*What is needed*: What appears from the line containing "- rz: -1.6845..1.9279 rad" to the end of the listing below should be copied exactly, with no other lines.

[Opening Given information section]

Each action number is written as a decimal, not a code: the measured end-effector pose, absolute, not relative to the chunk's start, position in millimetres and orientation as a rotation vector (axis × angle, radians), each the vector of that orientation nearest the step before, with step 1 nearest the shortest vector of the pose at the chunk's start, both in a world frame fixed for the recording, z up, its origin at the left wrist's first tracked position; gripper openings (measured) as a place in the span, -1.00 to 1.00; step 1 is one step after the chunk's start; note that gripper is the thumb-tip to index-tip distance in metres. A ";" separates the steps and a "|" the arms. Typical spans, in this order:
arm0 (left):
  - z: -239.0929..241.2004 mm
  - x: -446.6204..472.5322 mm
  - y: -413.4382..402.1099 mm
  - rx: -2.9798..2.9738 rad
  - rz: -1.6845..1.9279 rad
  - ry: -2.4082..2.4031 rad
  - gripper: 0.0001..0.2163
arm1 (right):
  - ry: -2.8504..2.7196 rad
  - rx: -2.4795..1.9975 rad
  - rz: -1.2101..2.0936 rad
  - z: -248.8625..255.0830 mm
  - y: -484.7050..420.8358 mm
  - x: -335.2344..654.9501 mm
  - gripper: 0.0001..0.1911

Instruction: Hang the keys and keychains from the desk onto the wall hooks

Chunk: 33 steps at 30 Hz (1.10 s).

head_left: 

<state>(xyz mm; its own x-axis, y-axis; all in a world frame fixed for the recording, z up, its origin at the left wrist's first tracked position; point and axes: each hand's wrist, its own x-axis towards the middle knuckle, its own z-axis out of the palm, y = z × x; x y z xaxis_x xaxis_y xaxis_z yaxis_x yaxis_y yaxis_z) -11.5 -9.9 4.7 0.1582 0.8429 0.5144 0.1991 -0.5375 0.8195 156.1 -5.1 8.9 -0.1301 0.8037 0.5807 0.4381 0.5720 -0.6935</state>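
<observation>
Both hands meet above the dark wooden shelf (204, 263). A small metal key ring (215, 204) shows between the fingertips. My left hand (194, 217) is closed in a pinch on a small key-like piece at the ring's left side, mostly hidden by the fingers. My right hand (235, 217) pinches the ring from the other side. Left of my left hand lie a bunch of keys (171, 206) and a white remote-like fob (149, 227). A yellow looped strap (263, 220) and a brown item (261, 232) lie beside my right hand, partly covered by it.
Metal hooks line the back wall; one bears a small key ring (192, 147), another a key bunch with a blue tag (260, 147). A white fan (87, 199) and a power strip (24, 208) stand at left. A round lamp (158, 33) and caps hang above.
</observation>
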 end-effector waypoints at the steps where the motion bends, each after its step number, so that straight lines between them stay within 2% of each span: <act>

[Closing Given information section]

*Expected answer*:
  - rz: -1.6845..1.9279 rad
  - ry: -2.4082..2.4031 rad
  - gripper: 0.0001..0.2163
arm1 (right):
  - ry: -2.8504..2.7196 rad
  - rx: -2.4795..1.9975 rad
  - rz: -1.2101..2.0936 rad
  - z: -248.8625..255.0830 mm
  - y: -484.7050..420.8358 mm
  - x: -335.2344..654.9501 mm
  - gripper: 0.0001..0.1911

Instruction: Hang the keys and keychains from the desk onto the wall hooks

Chunk: 33 steps at 30 Hz (1.10 s).

head_left: 

<state>(xyz mm; its own x-axis, y-axis; all in a world frame fixed for the recording, z up, its origin at the left wrist's first tracked position; point and axes: each hand's wrist, its own x-axis towards the middle knuckle, its own z-axis out of the palm, y = z × x; x y z xaxis_x xaxis_y xaxis_z yaxis_x yaxis_y yaxis_z) -11.5 -9.9 4.7 0.1582 0.8429 0.5144 0.1991 -0.5375 0.8195 156.1 -5.1 8.9 -0.1301 0.8037 0.5807 0.4381 0.5720 -0.6935</state>
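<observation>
Both hands meet above the dark wooden shelf (204, 263). A small metal key ring (215, 204) shows between the fingertips. My left hand (194, 217) is closed in a pinch on a small key-like piece at the ring's left side, mostly hidden by the fingers. My right hand (235, 217) pinches the ring from the other side. Left of my left hand lie a bunch of keys (171, 206) and a white remote-like fob (149, 227). A yellow looped strap (263, 220) and a brown item (261, 232) lie beside my right hand, partly covered by it.
Metal hooks line the back wall; one bears a small key ring (192, 147), another a key bunch with a blue tag (260, 147). A white fan (87, 199) and a power strip (24, 208) stand at left. A round lamp (158, 33) and caps hang above.
</observation>
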 end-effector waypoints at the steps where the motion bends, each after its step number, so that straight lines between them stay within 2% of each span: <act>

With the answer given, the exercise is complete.